- Required work -
Return exactly the lines of the records below, starting at the line that contains "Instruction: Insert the" and ending at the line that contains "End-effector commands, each", with both of those lines kept.

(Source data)
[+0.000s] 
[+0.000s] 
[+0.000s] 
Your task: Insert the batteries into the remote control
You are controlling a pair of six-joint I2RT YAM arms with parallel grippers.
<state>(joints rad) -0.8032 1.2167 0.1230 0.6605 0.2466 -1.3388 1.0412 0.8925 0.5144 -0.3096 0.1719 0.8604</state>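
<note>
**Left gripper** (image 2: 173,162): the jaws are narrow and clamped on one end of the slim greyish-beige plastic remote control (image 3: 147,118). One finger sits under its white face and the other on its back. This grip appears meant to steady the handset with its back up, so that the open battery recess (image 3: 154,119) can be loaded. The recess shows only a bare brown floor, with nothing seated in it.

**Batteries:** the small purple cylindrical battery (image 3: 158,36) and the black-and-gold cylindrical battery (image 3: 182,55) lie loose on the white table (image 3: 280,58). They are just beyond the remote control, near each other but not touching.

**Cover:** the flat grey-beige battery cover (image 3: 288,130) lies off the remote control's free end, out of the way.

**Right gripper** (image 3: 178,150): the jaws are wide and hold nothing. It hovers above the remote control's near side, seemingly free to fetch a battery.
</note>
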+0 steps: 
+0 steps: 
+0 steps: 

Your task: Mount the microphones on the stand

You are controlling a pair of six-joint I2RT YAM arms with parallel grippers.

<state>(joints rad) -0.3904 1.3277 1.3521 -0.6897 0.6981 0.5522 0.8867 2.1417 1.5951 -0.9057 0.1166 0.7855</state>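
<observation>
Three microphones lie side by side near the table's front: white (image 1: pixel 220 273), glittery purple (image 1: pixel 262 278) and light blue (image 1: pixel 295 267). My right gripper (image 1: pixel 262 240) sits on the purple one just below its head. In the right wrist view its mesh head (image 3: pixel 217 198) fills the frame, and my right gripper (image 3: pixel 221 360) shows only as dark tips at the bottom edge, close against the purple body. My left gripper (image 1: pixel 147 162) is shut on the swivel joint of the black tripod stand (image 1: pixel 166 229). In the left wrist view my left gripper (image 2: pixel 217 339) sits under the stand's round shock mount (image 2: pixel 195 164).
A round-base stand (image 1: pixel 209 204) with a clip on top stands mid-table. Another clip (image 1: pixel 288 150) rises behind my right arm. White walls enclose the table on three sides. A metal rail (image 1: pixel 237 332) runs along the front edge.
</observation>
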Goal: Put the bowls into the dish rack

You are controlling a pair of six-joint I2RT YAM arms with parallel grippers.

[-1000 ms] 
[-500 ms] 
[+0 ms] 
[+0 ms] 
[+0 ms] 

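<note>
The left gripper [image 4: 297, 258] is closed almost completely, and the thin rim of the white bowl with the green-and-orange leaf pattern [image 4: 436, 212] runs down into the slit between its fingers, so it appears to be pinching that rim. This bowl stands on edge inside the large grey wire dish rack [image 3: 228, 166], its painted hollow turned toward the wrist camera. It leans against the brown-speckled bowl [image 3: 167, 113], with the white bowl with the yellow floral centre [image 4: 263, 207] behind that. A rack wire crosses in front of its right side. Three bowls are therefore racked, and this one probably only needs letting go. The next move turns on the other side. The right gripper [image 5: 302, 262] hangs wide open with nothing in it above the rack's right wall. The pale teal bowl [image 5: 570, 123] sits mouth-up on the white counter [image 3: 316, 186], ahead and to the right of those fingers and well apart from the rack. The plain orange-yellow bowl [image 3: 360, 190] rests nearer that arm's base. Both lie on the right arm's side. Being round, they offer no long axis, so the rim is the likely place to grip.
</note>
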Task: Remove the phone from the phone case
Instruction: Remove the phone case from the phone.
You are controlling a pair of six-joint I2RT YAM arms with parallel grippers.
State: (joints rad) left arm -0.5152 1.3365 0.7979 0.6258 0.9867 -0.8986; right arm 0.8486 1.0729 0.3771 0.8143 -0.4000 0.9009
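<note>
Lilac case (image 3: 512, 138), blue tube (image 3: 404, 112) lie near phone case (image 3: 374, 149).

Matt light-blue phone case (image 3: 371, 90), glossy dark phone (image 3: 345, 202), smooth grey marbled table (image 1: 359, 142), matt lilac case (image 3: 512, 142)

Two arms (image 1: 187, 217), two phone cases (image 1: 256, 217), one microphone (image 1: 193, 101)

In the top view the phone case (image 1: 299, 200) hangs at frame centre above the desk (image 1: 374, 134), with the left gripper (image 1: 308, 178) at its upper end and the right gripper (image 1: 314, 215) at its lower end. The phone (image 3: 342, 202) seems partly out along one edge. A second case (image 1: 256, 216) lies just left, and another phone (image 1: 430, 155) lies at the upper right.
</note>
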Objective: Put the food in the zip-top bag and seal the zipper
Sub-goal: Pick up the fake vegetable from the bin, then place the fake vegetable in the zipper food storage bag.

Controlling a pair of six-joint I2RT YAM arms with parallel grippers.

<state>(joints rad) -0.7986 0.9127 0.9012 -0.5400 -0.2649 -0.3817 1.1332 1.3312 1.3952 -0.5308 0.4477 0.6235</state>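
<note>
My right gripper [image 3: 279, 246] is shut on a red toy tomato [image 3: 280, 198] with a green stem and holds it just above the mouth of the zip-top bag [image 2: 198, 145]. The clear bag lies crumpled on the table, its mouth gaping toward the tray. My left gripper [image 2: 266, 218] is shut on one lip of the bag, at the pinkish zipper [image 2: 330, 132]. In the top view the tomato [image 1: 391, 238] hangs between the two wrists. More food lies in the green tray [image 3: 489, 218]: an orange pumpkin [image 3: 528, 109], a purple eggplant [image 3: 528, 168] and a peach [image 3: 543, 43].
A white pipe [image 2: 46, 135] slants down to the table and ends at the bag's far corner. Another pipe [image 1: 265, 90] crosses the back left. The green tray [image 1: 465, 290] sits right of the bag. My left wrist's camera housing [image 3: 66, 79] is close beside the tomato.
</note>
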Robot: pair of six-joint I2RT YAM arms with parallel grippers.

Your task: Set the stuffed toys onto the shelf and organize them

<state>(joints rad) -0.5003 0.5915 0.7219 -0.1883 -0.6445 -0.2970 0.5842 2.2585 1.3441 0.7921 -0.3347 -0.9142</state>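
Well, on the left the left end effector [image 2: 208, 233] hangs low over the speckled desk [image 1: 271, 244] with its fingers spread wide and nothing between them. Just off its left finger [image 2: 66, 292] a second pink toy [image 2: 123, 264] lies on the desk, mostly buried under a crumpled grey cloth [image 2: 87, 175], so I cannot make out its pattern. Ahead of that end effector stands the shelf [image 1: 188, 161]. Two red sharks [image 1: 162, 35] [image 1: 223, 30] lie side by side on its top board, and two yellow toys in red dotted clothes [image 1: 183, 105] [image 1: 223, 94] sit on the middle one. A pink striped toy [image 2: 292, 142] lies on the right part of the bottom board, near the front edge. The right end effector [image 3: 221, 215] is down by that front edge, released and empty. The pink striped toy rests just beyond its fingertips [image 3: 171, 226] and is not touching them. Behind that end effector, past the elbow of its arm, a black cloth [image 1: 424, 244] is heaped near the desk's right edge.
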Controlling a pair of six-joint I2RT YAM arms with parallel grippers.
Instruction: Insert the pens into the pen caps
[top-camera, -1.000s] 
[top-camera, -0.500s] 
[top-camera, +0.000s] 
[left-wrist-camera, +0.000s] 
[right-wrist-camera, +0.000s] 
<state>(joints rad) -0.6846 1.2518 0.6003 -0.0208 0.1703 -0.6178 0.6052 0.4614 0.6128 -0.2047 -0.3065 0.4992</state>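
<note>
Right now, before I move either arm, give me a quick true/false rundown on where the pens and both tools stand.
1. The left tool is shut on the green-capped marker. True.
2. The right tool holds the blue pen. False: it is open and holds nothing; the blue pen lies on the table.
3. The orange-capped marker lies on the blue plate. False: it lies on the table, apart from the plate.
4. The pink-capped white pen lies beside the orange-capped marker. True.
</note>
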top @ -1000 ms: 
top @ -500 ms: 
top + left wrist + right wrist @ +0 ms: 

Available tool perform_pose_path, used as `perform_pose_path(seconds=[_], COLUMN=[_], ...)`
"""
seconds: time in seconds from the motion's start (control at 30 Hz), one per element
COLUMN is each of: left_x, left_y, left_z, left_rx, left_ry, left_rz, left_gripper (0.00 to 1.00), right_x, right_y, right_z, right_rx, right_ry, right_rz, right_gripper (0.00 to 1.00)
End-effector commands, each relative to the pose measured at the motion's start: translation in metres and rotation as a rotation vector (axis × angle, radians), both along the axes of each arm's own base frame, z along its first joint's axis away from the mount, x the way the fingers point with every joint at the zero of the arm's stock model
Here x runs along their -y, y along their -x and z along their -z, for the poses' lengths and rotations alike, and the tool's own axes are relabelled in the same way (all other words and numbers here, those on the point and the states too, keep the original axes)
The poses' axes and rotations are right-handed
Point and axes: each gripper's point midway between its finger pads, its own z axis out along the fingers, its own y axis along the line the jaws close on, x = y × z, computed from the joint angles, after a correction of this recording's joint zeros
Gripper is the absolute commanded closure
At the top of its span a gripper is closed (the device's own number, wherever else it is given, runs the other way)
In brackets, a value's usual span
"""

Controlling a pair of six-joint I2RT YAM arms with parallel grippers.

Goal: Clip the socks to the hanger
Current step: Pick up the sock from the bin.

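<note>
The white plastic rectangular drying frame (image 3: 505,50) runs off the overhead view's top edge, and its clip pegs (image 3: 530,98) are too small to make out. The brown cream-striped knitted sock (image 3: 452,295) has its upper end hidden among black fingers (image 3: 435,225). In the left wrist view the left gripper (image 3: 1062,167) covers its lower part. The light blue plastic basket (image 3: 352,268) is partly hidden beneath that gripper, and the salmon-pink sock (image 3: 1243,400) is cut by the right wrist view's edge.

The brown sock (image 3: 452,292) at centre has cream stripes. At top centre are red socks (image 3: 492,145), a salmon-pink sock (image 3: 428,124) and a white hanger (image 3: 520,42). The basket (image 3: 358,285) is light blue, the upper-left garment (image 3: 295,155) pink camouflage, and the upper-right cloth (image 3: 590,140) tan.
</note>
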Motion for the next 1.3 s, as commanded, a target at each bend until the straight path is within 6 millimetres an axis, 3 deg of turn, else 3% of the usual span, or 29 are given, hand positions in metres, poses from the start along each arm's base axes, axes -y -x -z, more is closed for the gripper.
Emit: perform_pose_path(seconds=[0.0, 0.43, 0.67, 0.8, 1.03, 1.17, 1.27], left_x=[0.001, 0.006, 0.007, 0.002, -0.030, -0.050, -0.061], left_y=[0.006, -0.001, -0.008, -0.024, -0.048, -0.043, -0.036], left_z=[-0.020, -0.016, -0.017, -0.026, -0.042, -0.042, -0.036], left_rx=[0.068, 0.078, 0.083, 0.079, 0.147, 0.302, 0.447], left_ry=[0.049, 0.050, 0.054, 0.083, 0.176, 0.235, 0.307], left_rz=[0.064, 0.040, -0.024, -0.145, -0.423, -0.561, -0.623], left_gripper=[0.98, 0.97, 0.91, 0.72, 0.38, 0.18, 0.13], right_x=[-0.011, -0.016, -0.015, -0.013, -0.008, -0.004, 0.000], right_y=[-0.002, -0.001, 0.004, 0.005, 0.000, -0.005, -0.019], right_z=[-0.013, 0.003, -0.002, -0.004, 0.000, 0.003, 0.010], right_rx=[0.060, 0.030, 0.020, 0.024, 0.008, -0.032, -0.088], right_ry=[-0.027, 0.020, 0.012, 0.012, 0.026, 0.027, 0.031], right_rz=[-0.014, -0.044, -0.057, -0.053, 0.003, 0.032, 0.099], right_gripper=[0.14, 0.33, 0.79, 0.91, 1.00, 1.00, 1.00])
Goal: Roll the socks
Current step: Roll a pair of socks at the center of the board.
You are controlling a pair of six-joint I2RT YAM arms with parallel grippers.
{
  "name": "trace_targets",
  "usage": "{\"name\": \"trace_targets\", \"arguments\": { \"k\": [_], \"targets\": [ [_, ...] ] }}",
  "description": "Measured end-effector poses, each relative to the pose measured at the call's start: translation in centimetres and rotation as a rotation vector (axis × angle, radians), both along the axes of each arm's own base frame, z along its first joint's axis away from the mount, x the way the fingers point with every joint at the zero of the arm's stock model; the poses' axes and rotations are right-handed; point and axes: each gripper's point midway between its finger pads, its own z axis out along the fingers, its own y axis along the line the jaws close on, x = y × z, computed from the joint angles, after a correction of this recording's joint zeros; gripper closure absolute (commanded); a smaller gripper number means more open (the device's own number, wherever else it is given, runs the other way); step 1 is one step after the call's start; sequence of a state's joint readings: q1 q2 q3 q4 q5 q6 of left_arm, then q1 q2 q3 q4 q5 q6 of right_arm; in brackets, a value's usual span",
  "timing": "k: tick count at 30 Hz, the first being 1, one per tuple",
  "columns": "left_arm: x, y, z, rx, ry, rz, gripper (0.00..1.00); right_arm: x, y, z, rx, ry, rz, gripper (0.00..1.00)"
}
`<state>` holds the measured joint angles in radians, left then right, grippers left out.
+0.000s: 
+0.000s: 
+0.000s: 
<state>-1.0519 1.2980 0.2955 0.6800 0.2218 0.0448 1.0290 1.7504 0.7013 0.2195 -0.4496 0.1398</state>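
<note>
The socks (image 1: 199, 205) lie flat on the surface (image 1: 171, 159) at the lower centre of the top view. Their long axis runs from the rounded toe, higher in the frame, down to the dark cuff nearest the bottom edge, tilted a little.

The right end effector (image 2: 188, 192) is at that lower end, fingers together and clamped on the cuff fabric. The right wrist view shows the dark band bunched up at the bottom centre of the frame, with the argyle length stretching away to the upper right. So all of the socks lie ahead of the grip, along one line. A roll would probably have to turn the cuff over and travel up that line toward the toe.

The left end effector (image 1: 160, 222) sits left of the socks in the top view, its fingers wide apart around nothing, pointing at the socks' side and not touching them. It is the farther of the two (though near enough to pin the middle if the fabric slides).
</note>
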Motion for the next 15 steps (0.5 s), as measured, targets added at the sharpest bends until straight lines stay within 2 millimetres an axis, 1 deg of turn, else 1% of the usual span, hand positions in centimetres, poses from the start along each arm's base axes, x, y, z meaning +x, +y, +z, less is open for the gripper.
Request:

- Answer area -
Instruction: Insert the pens into the pen caps
[top-camera, -1.000s] 
[top-camera, -0.500s] 
[top-camera, +0.000s] 
[left-wrist-camera, +0.000s] 
[right-wrist-camera, +0.000s] 
<state>(joints rad) -0.6846 1.2518 0.6003 -0.0208 0.1703 -0.6178 0.6052 0.4614 0.6128 -0.2047 -0.3065 0.4992</state>
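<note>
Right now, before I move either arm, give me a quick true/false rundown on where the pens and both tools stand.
1. The left tool is shut on the green-capped marker. True.
2. The right tool holds the blue pen. False: it is open and holds nothing; the blue pen lies on the table.
3. The orange-capped marker lies on the blue plate. False: it lies on the table, apart from the plate.
4. The pink-capped white pen lies beside the orange-capped marker. True.
</note>
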top @ -1000 ms: 
top @ -500 ms: 
top + left wrist + right wrist @ +0 ms: 

Available tool perform_pose_path, used as `perform_pose_path(seconds=[_], COLUMN=[_], ...)`
"""
seconds: time in seconds from the motion's start (control at 30 Hz), one per element
COLUMN is each of: left_x, left_y, left_z, left_rx, left_ry, left_rz, left_gripper (0.00 to 1.00), right_x, right_y, right_z, right_rx, right_ry, right_rz, right_gripper (0.00 to 1.00)
End-effector commands, each relative to the pose measured at the motion's start: translation in metres and rotation as a rotation vector (axis × angle, radians), both along the axes of each arm's own base frame, z along its first joint's axis away from the mount, x the way the fingers point with every joint at the zero of the arm's stock model

The answer given above is the complete response.